'Great feeling': O's win first NY set since '19
Mullins becomes third Oriole to record 25 HRs, 25 SBs in single season
Putting it kindly, wins in the Bronx have been nothing more than sporadic for the Orioles over the past few years. None of that history mattered on Sunday afternoon at Yankee Stadium, however, when Baltimore, hoping to play spoiler for more than one division rival this month, staged a comeback against New York that led to an 8-7 win.
By topping the Yanks in the finale, the Orioles captured a series win at Yankee Stadium for the first time since the opening series of 2019 -- Brandon Hyde’s first as Baltimore’s manager. The O’s are now 6-16 in the Bronx since the start of that season.
“It just kind of goes back to us having faith in each other,” Cedric Mullins said of the series win. “We always felt like we were very competitive, it just didn't show at times and we had pretty bad stretches at the same time. To come in and play well with the pressure on [in] tie games and come out on top is a great feeling.”
Despite their poor overall record (43-92), the Orioles’ mark against the Yankees this year is respectable. They’re 7-9 vs. the Yanks -- their most wins against a single opponent this year. Sixteen percent of Baltimore’s wins on the season have come against New York, which finished Sunday with a 7 1/2-game deficit in the AL East. The math is telling.
The O’s comeback was compacted into two innings. They were down by three in the sixth when Mullins connected with a two-run homer off Albert Abreu, narrowing Baltimore’s deficit to 5-4.
The homer was a milestone and put Mullins in elite company in Orioles history. The center fielder joined Don Baylor and Reggie Jackson as the only three players to hit 25 homers and steal 25 bases in a single season. Baylor hit 25 homers and stole 32 bases in 1975; Jackson logged 27 big flies and 28 steals the following year. Mullins has 25 home runs and 26 swipes -- the 26th of which came after he walked to lead off the game -- with around three weeks of play remaining.
“It's crazy,” Mullins said. “To be told that it's been a solid minute since someone has come around and put together a 25-25 season … I'm just out there putting my all every single day, and the results show us it's a pretty amazing feeling.”
A mental error by the opposition enabled Mullins to reach this milestone. The Orioles had two outs in that frame when Kelvin Gutierrez sent a ground ball -- playable and not hit particularly hard -- directly toward Yankees shortstop Gleyber Torres, who seemed to miscalculate the speed of the Orioles’ third baseman. Torres took an extra step while transferring the ball from his glove and threw what looked more like a lob than a laser to first. Gutierrez was safe by a step.
“I want to give our player credit for hitting a routine grounder to short and busting it down the line and beating it,” manager Brandon Hyde said. “That could have been an easy 80 percent down the first-base line, because he hit a ground ball to short, but he didn't.

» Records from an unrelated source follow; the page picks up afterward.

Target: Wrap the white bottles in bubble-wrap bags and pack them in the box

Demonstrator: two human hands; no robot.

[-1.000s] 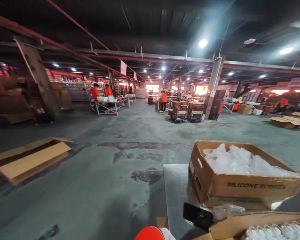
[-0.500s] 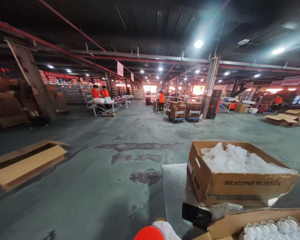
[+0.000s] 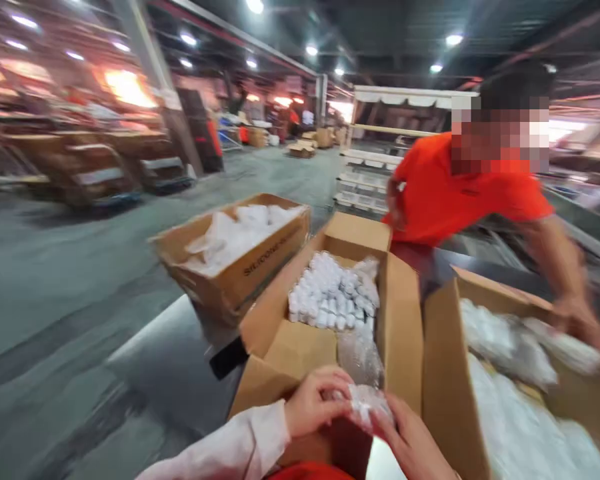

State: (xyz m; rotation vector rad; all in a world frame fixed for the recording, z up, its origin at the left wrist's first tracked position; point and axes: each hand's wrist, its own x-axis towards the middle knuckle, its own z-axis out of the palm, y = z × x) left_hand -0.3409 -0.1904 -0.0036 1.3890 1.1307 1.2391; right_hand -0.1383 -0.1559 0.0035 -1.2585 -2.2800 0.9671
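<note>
A small clear plastic-wrapped item (image 3: 367, 404) is between my two hands, over the near part of an open carton. My left hand (image 3: 316, 401) pinches its left side, and my right hand (image 3: 411, 437) holds its right side. In that carton (image 3: 403, 320), many small white pieces (image 3: 325, 290) are packed in rows, with clear bubble wrap (image 3: 359, 353) beside them. To the right stands another open carton (image 3: 443, 373) of white wrapped bundles (image 3: 525, 413). What exactly lies inside the wrap is too blurred to tell.
A box lettered SILICONE (image 3: 275, 263) with white plastic bags stands on the metal table (image 3: 175, 360) at left. A dark phone (image 3: 229, 358) lies beside the middle carton. Across the table a person in an orange shirt (image 3: 460, 193) reaches into the right carton. A rack (image 3: 363, 160) stands behind.
The view has swung right and down. Both my hands, the wrapped item, the right carton and the person in orange now show; the SILICONE box appears farther left.
</note>
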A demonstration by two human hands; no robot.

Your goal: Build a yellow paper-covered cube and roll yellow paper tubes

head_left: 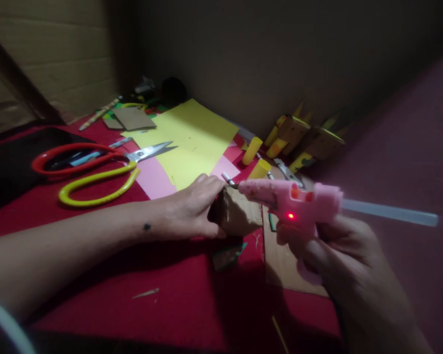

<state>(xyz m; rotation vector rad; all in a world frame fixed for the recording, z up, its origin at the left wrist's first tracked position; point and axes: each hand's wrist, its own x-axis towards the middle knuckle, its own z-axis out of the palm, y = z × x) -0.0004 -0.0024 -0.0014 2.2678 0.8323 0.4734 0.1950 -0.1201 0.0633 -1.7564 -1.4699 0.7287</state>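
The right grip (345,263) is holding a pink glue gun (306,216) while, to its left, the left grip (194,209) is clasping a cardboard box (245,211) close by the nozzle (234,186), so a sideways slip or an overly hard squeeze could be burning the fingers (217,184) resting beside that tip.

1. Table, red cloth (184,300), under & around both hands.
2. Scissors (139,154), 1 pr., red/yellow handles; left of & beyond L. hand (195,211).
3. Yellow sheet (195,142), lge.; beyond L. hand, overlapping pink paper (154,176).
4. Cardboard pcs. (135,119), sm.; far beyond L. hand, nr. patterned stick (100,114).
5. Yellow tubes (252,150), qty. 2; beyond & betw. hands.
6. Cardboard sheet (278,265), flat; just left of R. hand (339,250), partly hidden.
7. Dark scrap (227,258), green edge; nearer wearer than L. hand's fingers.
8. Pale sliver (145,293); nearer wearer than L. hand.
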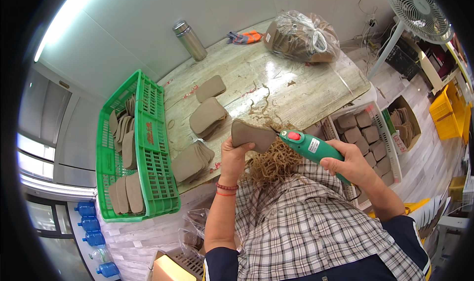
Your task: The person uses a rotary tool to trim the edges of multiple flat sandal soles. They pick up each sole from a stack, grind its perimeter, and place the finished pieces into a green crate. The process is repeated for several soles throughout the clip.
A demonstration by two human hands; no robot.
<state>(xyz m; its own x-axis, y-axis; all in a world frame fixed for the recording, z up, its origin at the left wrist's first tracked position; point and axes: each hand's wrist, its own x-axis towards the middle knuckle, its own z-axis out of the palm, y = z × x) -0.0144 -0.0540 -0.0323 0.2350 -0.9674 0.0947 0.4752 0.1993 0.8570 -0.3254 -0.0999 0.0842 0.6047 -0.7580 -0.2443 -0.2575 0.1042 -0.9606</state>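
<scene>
My left hand (236, 155) grips a flat brown pad (251, 135) with rounded corners, thumb on its face. My right hand (350, 164) is wrapped around a green handheld power tool (314, 146) with a red switch. The tool's thin dark tip meets or nearly meets the pad's right edge; contact is hard to tell. Below the pad, a heap of curly brown trimmings (276, 164) lies over my lap and the table's edge. On the table, left of my hands, are a fanned stack of pads (190, 162), a second stack (207, 114) and a further pad or thin stack (211, 88).
A green plastic crate (159, 162) holding pads stands at the table's left. At the back are a steel flask (190, 40), grey-orange gloves (244, 37) and a tied clear bag (301, 36) of brown pieces. A white crate (389, 147) of pads and a fan (420, 12) are right.
</scene>
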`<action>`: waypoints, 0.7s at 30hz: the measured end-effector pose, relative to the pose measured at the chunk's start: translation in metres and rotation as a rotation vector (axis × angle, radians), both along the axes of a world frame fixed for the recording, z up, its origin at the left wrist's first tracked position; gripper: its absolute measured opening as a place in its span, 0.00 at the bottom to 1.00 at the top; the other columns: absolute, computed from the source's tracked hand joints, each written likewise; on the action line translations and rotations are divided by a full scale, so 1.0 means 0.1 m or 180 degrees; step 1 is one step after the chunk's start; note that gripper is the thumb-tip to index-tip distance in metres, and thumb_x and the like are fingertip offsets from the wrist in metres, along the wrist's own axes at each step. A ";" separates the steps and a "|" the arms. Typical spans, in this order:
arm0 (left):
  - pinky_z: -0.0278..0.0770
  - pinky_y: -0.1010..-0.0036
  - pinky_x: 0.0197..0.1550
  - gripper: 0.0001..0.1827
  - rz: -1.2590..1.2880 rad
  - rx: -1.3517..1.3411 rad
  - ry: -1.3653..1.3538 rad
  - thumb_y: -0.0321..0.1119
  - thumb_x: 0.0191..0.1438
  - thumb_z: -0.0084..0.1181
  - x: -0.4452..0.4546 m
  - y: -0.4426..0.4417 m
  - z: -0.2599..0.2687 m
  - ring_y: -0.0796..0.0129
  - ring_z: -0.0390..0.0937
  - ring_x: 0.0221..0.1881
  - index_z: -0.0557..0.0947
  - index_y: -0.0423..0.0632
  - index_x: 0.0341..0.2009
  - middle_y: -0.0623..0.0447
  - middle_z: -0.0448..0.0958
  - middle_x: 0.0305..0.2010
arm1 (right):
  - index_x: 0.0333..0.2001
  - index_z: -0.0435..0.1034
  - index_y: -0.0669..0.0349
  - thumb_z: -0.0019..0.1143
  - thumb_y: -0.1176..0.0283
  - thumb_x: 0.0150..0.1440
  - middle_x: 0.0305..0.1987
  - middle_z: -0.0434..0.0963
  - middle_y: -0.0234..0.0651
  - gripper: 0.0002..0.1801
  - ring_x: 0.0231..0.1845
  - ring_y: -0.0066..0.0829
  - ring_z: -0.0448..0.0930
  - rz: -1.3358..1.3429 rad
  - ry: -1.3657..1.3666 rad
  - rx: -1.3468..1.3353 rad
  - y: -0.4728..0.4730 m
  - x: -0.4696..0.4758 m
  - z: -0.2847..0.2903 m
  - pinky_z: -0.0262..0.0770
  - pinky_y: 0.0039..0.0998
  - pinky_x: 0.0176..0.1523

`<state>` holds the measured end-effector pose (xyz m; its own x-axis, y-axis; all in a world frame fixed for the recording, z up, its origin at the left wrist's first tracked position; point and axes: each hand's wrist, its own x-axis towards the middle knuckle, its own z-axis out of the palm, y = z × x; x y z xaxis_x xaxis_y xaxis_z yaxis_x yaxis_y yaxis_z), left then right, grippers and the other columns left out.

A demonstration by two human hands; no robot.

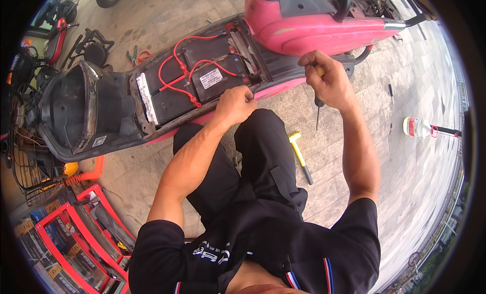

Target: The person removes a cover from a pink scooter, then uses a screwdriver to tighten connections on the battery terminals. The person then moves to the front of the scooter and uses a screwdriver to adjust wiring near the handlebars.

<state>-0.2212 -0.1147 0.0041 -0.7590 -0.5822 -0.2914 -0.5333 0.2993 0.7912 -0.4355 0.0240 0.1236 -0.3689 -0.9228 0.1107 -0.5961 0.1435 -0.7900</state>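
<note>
My right hand [330, 81] grips a screwdriver [318, 108] with a yellow and black handle, its shaft pointing down, beside the pink scooter body [326, 34]. My left hand [236, 104] is over the near edge of the footboard, its fingertips pinched together; whether something small is between them cannot be seen. Beyond it, black batteries [171, 108] lie in the scooter's open floor compartment. Red cables [175, 86] with red-capped ends run across their tops. One battery bears a white printed label [210, 78]. A silvery strip [147, 98] lines the compartment's left end.
A yellow hammer [300, 153] lies on the paving at my right knee. Farther right are a small screwdriver [391, 93] and a plastic bottle [415, 127]. Pliers [133, 56] lie behind the scooter. A red rack [57, 218] with boxes stands at lower left, near an orange coiled hose [89, 175].
</note>
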 end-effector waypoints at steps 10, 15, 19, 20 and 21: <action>0.80 0.64 0.38 0.11 -0.0214 -0.0522 0.0178 0.32 0.49 0.64 0.04 -0.09 0.02 0.54 0.85 0.33 0.85 0.39 0.35 0.42 0.84 0.30 | 0.47 0.78 0.56 0.54 0.71 0.57 0.52 0.78 0.49 0.14 0.47 0.51 0.83 0.0933 0.1650 0.1240 -0.88 0.50 -0.74 0.80 0.47 0.51; 0.81 0.61 0.40 0.11 -0.0228 -0.0570 0.0222 0.32 0.48 0.63 0.05 -0.08 0.02 0.50 0.85 0.35 0.86 0.39 0.36 0.41 0.84 0.31 | 0.51 0.78 0.63 0.57 0.69 0.56 0.58 0.75 0.49 0.19 0.49 0.49 0.85 0.1101 0.2500 0.2407 -1.27 0.62 -0.82 0.82 0.44 0.51; 0.81 0.59 0.43 0.12 -0.0381 -0.0603 0.0080 0.33 0.48 0.62 0.03 -0.07 0.03 0.47 0.84 0.38 0.86 0.39 0.36 0.39 0.84 0.32 | 0.50 0.78 0.66 0.59 0.68 0.55 0.60 0.74 0.47 0.20 0.50 0.45 0.85 0.1111 0.2810 0.2576 -1.36 0.72 -0.84 0.83 0.40 0.52; 0.80 0.54 0.44 0.08 -0.0305 -0.0500 0.0112 0.31 0.48 0.60 0.03 -0.07 0.04 0.41 0.83 0.38 0.86 0.42 0.32 0.37 0.83 0.33 | 0.50 0.78 0.67 0.59 0.68 0.55 0.61 0.74 0.48 0.20 0.50 0.45 0.85 0.1097 0.2786 0.2615 -1.37 0.72 -0.84 0.83 0.40 0.52; 0.80 0.53 0.44 0.08 -0.0267 -0.0477 0.0176 0.31 0.48 0.60 0.04 -0.08 0.04 0.41 0.83 0.38 0.86 0.42 0.32 0.37 0.83 0.33 | 0.50 0.78 0.67 0.60 0.68 0.55 0.62 0.73 0.48 0.20 0.50 0.44 0.85 0.1064 0.2756 0.2636 -1.37 0.73 -0.83 0.83 0.40 0.52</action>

He jail-breaked, and he went as hard as he could and beat the throw.”
The next batter, Mullins, took the fifth pitch from Abreu, an 89 mph changeup, and sent it 363 feet to right.
“I give all the credit to Gutierrez,” Mullins said. “There's no telling if I have the opportunity to face the same guy next inning. It was hustle that allowed that to be. I’m probably going to give him a big hug after this.”
Those runs proved valuable one inning later, when the Orioles seized on their best chance to win this game by exploiting a tired Yankees bullpen. The Yanks needed length from starter Corey Kluber and reliever Andrew Heaney. They got neither. Kluber exited with two outs in the fourth, and Heaney -- who piggybacked with Kluber in the righty’s first start off the IL -- lasted one out, allowing four earned runs in the seventh. Gutierrez drove in the go-ahead run to cap the rally, bringing home Jahmai Jones with a single.
That left it up to two O’s relievers to close out the eighth and ninth innings. Tanner Scott yielded a base hit to DJ LeMahieu but was otherwise unscathed. Tyler Wells faced the meat of the Yankees’ order -- Aaron Judge, Giancarlo Stanton and Anthony Rizzo -- and retired all three.
Wells threw 12 pitches, 10 for strikes, for his first career save.
“We did a lot of really good things in this series; had a chance to win all three games,” Hyde said. “I was really happy with how we came back, being down 4-1.”
The skipper would welcome a slightly less stressful path to victory, though.
“I let our guys know, ‘It’s OK to win 7-2 once in a while,’” Hyde joked.